Bridging Short Videos and Live Streams: Reasoning-Guided Multimodal LLMs for Cross-Domain Representation Learning

As live streaming services grow, many platforms offer short videos and live streams to meet diverse needs. Short videos carry substantial traffic and rich behavior signals, whereas live streaming is a core conversion scenario with sparse behavior data, making cold start severe. Transferring user interests from short videos to live streaming recommendation can alleviate these issues. Meanwhile, short videos and live streams are complex multimodal items, and integrating multimodal signals improves recommendation performance. Although Multimodal Large Language Models (MLLMs) show strong multimodal understanding and reasoning, their application to cross-domain recommendation remains underexplored. To this end, we propose Reasoning-Guided Cross-Domain Representation Learning (RGCD-Rep), a reasoning-guided framework for cross-domain recommendation from short videos to live streams. RGCD-Rep introduces MLLM reasoning resource-efficiently and learns transferable item representations guided by behavioral collaboration via two-stage training. First, reasoning-aware distillation lets a frozen teacher MLLM generate structured cross-domain reasoning knowledge and distills it into a lightweight student MLLM. Second, transferability-guided cross-domain representation learning decomposes item representations into transferable and domain residual representations. The resulting representations are computed offline and integrated into downstream retrieval tasks, enabling low-cost industrial deployment. Extensive offline experiments demonstrate RGCD-Rep's superiority. After deployment in Kuaishou's live streaming recommendation system, A/B tests show significant gains across multiple core business metrics, confirming its effectiveness and practicality in real industrial scenarios. RGCD-Rep is fully deployed and serves over 400 million users daily.

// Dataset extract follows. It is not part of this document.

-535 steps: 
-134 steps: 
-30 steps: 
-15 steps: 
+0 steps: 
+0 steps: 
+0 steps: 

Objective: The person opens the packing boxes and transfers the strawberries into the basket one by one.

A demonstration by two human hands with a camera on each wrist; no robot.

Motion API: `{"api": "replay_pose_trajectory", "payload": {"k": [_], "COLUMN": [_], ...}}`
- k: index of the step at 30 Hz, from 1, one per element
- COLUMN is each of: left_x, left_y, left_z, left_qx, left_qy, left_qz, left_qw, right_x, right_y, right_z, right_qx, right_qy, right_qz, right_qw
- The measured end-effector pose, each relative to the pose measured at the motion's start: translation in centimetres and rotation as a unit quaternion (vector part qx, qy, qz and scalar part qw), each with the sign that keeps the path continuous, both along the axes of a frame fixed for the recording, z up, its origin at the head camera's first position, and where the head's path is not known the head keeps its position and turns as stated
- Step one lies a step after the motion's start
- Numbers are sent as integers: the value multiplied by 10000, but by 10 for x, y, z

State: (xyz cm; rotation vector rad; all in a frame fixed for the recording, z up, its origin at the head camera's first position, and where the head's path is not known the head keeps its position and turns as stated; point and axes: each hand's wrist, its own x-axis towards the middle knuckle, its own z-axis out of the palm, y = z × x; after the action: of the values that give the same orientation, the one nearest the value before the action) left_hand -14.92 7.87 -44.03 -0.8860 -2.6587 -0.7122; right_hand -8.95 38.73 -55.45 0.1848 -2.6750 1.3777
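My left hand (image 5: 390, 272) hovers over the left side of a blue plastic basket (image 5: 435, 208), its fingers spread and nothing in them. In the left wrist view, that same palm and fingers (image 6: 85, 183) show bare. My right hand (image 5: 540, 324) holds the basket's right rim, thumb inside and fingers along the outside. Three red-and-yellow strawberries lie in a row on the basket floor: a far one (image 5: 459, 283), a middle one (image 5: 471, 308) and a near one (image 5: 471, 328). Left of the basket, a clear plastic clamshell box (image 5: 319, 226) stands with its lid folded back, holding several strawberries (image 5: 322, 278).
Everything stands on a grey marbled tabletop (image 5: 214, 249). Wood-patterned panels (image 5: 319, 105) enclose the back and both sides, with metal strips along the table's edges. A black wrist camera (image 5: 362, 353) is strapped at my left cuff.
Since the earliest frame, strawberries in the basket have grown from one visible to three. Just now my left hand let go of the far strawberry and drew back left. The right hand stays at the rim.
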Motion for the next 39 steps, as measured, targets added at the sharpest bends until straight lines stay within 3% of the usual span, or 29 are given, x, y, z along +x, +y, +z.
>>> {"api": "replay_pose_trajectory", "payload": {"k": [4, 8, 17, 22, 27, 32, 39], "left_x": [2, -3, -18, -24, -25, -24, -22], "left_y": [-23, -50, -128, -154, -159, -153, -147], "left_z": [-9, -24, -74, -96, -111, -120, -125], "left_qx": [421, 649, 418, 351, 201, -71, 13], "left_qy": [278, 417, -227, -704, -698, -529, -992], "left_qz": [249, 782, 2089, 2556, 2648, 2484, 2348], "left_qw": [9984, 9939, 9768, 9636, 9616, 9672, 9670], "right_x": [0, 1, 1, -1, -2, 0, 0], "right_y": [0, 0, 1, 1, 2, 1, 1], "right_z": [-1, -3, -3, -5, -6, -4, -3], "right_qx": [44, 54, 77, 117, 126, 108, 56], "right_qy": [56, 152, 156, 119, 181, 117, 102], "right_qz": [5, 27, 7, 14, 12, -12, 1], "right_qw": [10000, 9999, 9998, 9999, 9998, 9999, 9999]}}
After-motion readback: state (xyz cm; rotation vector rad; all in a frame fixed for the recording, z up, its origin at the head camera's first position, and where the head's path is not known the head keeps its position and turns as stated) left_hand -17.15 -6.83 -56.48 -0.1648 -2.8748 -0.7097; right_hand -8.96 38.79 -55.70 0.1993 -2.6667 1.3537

翻译：随着直播服务的发展，许多平台同时提供短视频与直播以满足多元化需求。短视频承载巨大流量与丰富行为信号，而直播作为核心转化场景存在行为数据稀疏问题，导致冷启动严重。将用户兴趣从短视频迁移至直播推荐可缓解该问题。同时，短视频与直播均为复杂多模态内容，整合多模态信号能提升推荐性能。尽管多模态大语言模型（MLLMs）展现出强大的多模态理解与推理能力，但其在跨域推荐中的应用仍属空白。为此，我们提出推理引导跨域表征学习（RGCD-Rep）框架，实现从短视频到直播的跨域推荐。RGCD-Rep高效利用MLLM推理能力，通过两阶段训练学习由行为协作引导的可迁移项目表征。首先，推理感知蒸馏利用冻结的教师MLLM生成结构化跨域推理知识，并将其蒸馏至轻量级学生MLLM。其次，迁移性引导的跨域表征学习将项目表征分解为可迁移表征与域残差表征。最终表征经离线计算后集成至下游检索任务，实现低成本工业部署。大规模离线实验证明了RGCD-Rep的优越性。在快手直播推荐系统部署后，A/B测试显示多个核心业务指标显著提升，验证了其在真实工业场景中的有效性与实用性。RGCD-Rep已全面部署，每日服务超过4亿用户。